### INFORMATION SUPPLIED

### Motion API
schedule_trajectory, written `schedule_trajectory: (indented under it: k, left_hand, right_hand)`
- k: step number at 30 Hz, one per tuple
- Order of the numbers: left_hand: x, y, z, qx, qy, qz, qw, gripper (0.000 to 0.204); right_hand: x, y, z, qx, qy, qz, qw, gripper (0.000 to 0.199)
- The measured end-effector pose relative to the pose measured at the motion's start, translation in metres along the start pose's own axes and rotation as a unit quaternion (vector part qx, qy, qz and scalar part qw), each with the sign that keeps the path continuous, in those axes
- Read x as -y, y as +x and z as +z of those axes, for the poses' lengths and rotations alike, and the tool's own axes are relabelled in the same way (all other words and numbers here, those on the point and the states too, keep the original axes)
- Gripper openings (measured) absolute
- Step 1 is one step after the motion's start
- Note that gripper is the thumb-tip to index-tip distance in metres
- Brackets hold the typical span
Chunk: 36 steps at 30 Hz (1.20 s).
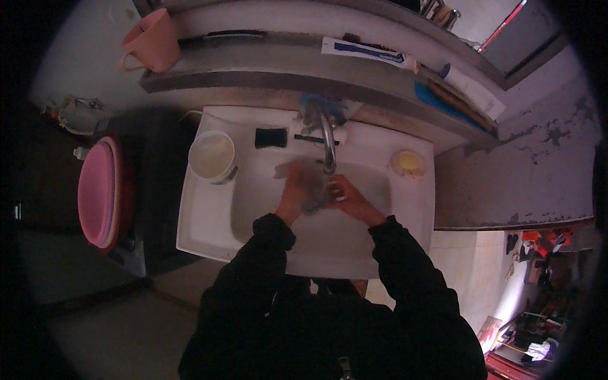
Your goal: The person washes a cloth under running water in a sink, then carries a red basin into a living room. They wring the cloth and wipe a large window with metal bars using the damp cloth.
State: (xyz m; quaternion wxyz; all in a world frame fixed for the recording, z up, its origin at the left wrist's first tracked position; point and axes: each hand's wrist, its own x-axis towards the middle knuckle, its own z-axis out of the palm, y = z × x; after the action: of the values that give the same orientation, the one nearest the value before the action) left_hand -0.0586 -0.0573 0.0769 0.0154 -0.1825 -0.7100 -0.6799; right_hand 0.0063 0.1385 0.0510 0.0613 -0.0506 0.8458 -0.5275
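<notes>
Both my hands are down in the white sink (342, 244), under the curved metal faucet (329, 142). Between them is a crumpled, grey cloth-like thing (311, 185); its exact kind is too blurred to tell. My left hand (293, 190) grips it from the left side. With curled fingers, my right hand (349, 199) holds its right side, just below the spout. Part of the grey thing also shows beyond the left hand's fingers.
On the sink's left rim stands a white tub (211, 156), with a dark sponge (271, 138) beside it. A soap dish with yellow soap (407, 162) sits at right. Above, a shelf (253, 64) bears a pink mug (152, 41) and a toothpaste tube (366, 52). Pink basins (96, 193) lean at left.
</notes>
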Motion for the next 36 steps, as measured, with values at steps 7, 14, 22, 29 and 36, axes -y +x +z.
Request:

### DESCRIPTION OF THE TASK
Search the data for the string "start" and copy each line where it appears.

### WRITTEN RESPONSE
- The measured end-effector pose relative to the pose measured at the motion's start, translation in metres along the start pose's own axes and rotation as a unit quaternion (vector part qx, qy, qz and scalar part qw), each with the sign that keeps the path continuous, in those axes
- Step 1 is one step after the motion's start

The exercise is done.